COMENTARIO
Después de narrar las tradiciones relacionadas con Jefté y las noticias que se conservaban acerca de Ibsán, Elón y Abdón, la historia se repite: «Los israelitas volvieron a hacer el mal a los ojos del Señor, y el Señor los entregó en manos de los filisteos» (13,1). En esta ocasión se trata de un pueblo mediterráneo, llegado a la zona costera y a las grandes llanuras de Canaán, que impuso su poderío militar sobre los israelitas. No obstante, de nuevo Dios decide enviar un salvador que los libere: Sansón, de la tribu de Dan.
La historia de Sansón comienza con el anuncio de su nacimiento y la indicación a sus padres de que será nazareo, es decir, consagrado a Dios, desde el seno materno (13,2-24). A continuación se presenta a Sansón como un personaje de carácter frívolo y caprichoso (14,1-19), y se cuentan varias hazañas en las que se manifiesta la fuerza que Dios le había proporcionado para hacer frente a los enemigos de su pueblo, a pesar de sus defectos personales (14,20-16,3). Sin embargo, acabará cediendo a la seducción de Dalila y le manifestará el secreto de su vigor, por lo que será vencido y apresado por los filisteos (16,4-22). Por último, recuperará las fuerzas cuando vuelva a crecerle el cabello y se vengará de lo que le han hecho arrastrando a muchos a la muerte al perder él mismo la vida (16,23-31).
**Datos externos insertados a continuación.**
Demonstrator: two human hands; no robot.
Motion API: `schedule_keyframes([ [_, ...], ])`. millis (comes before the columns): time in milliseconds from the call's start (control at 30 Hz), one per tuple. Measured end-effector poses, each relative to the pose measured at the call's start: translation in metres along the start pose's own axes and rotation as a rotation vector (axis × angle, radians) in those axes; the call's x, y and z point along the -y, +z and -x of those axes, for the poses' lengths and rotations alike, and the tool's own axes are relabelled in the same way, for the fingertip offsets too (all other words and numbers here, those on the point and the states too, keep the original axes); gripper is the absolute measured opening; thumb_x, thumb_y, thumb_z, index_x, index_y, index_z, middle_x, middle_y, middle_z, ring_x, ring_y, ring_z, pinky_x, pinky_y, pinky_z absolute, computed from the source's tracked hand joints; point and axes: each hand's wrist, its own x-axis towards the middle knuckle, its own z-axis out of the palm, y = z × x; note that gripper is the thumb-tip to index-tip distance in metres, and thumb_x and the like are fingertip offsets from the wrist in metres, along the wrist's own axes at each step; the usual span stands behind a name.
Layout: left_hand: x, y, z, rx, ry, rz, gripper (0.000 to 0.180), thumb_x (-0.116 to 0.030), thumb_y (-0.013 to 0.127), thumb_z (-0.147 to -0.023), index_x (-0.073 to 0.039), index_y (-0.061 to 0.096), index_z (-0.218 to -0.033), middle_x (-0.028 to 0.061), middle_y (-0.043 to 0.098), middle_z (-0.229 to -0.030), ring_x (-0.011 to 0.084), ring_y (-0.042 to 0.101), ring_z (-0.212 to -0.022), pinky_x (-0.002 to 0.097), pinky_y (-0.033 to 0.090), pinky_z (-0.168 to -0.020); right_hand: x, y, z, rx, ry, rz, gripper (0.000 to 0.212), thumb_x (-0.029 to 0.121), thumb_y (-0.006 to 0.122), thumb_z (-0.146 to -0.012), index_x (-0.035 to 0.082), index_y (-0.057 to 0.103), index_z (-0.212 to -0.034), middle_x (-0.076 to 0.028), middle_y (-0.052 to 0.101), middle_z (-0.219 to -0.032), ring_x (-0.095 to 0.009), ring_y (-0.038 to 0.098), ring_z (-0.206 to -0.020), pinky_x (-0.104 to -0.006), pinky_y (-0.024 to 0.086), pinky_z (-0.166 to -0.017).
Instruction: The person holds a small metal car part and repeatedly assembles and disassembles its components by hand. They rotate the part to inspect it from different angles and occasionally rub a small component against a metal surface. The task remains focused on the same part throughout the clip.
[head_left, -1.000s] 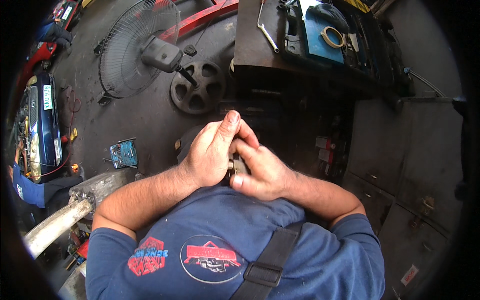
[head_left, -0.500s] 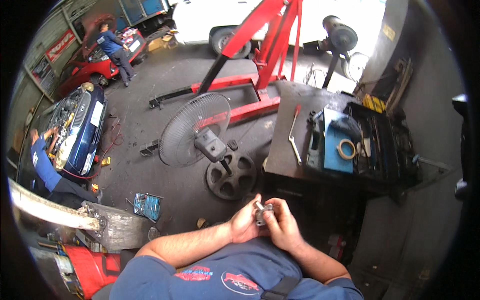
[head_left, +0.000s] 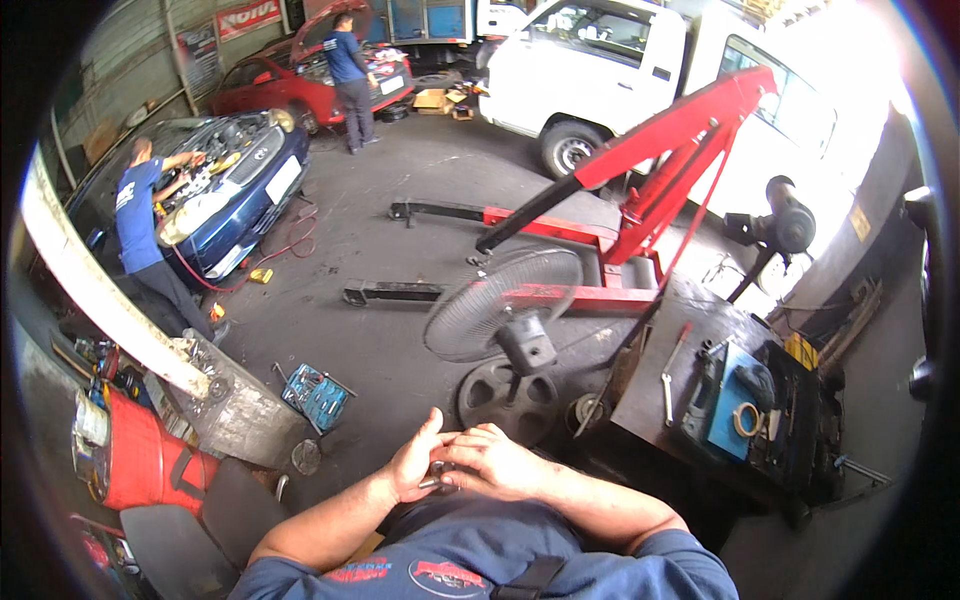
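Both hands meet close in front of my torso around a small metal part (head_left: pixel 434 481). My left hand (head_left: pixel 412 462) cups it from the left with the thumb raised. Over the top, my right hand (head_left: pixel 492 463) lies with its fingers bent across the part and touching the left hand. Only a bit of grey metal shows between the palms; the rest of the part is hidden, so I cannot tell its exact kind.
Ahead stands a pedestal fan (head_left: pixel 505 310), with a red engine hoist (head_left: pixel 640 190) behind it. A workbench (head_left: pixel 640 400) at right bears a wrench (head_left: pixel 668 395) and a tape roll (head_left: pixel 746 420). A blue tool case (head_left: pixel 315 398) lies left. Two people work at cars.
My view has swung up and left, showing more of the white truck. My right hand has turned over and now covers most of the metal part, which showed plainly between the fingers before.
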Motion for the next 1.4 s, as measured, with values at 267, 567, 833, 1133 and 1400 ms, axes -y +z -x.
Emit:
schedule_keyframes([
  [267, -0.095, -0.141, 0.073, -0.116, 0.114, 0.380, 0.104, -0.085, 0.024, -0.084, 0.006, 0.059, -0.118, 0.0164, 0.065, -0.110, 0.0279, 0.065, -0.101, 0.0426, 0.053, -0.087, 0.012, 0.066, -0.174, -0.046, -0.249, 0.322, 0.043, 0.028, 0.072, -0.080, 0.011, 0.059, -0.118, -0.007, 0.056, -0.107, -0.025, 0.058, -0.098, -0.0415, 0.041, -0.096],
  [567, -0.160, -0.217, 0.128, -0.261, 0.290, 0.370, 0.102, -0.086, 0.027, -0.083, 0.005, 0.058, -0.117, 0.0158, 0.066, -0.109, 0.0273, 0.065, -0.100, 0.0422, 0.051, -0.090, 0.008, 0.114, -0.302, 0.004, -0.326, 0.219, 0.038, 0.024, 0.072, -0.078, 0.008, 0.064, -0.111, -0.008, 0.061, -0.108, -0.026, 0.059, -0.109, -0.0401, 0.045, -0.096],
  [833, -0.207, -0.255, 0.122, -0.312, 0.300, 0.387, 0.109, -0.088, 0.021, -0.082, 0.008, 0.057, -0.120, 0.0185, 0.065, -0.110, 0.0284, 0.064, -0.103, 0.0438, 0.049, -0.095, -0.019, 0.116, -0.374, 0.151, -0.239, 0.155, 0.033, 0.021, 0.071, -0.074, 0.005, 0.066, -0.101, -0.011, 0.064, -0.111, -0.028, 0.062, -0.106, -0.0402, 0.047, -0.094],
  [1133, -0.308, -0.329, 0.048, -0.387, 0.392, 0.407, 0.094, -0.081, 0.028, -0.087, 0.002, 0.059, -0.120, 0.0152, 0.065, -0.115, 0.0266, 0.065, -0.104, 0.0432, 0.052, -0.092, -0.131, 0.087, -0.494, 0.107, -0.438, 0.076, 0.026, 0.015, 0.071, -0.067, 0.004, 0.064, -0.090, -0.010, 0.063, -0.091, -0.030, 0.065, -0.089, -0.0420, 0.052, -0.082],
  [1400, -0.445, -0.359, -0.037, -0.403, 0.382, 0.358, 0.088, -0.083, 0.027, -0.086, -0.002, 0.057, -0.102, 0.0083, 0.062, -0.093, 0.0186, 0.064, -0.082, 0.0325, 0.054, -0.073, -0.237, 0.026, -0.596, 0.068, -0.321, -0.129, 0.026, 0.006, 0.070, -0.068, 0.003, 0.067, -0.094, -0.011, 0.066, -0.096, -0.031, 0.066, -0.092, -0.0409, 0.055, -0.081],
])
Al finalizar la historia de Sansón, el hagiógrafo, que había ido añadiendo a las historias de ciertos jueces algunos anexos, vuelve a incluir unos relatos a modo de apéndice. Así pues, de igual manera que había añadido al relato de las hazañas de Débora el viejo canto que celebraba su victoria, y después de la muerte de Gedeón-Yerubaal se había extendido en describir el intento llevado a cabo por uno de sus hijos, Abimélec, para hacerse con el poder, ahora añade a lo expuesto sobre Sansón dos historias distintas, aunque conectadas entre sí. Son dos narraciones que tienen en común estar protagonizadas por levitas y resaltar la buena acogida que algunos efraimitas dispensaron a estos hombres. Su conexión con la historia previa de Sansón se establece mediante la tribu de Dan, a la que pertenecía este juez. El primer relato (17,1-18,31) está relacionado con la migración de la tribu de Dan —desde el lugar en donde estaba al principio, en la Sefelá, junto a la zona que dominaron los filisteos, hacia el norte del país a los pies de los montes del Líbano—, y su protagonista es un levita que es bien acogido, primero por un hombre de Efraím y después por los hombres de Dan (17,1-18,31). El segundo relato (19,1-21,25) tiene como protagonista a otro levita que encuentra hospitalidad en un efraimita que vivía en Guibeá, mientras que los benjaminitas de aquella ciudad quieren abusar de él y maltratan hasta la muerte a su concubina. Esto origina una lucha de todas las tribus israelitas contra la de Benjamín, que está a punto de desaparecer (19,1-21,25).
En ambas narraciones se hace cada vez más patente la anarquía interna de las tribus de Israel y la corrupción de costumbres a la que se había llegado, sin que hubiera nadie capaz de poner orden; por eso se repite en varias ocasiones que «en aquel tiempo no había rey en Israel, sino que cada uno hacía lo que parecía recto a sus ojos» (17,6 y 21,25; cfr 18,1 y 19,1).
De este modo, el libro termina mostrando con hechos que, a pesar de la extraordinaria paciencia y misericordia de Dios que perdonó repetidas veces las infidelidades de los suyos y suscitó un salvador tras otro, el pueblo perseveró en su infidelidad. Por tanto, los israelitas no podían tener motivo para quejarse ante Dios si Él los dejaba a merced de sus enemigos. Cuando el autor sagrado en la época del destierro de Babilonia realizó la recopilación de todas estas antiguas tradiciones y compuso el libro tal y como ha llegado hasta nosotros, queda bien claro que no se puede culpar al Señor ni achacar a su falta de poder lo sucedido, sino que es necesario mirar a la historia para reconocer la propia culpabilidad.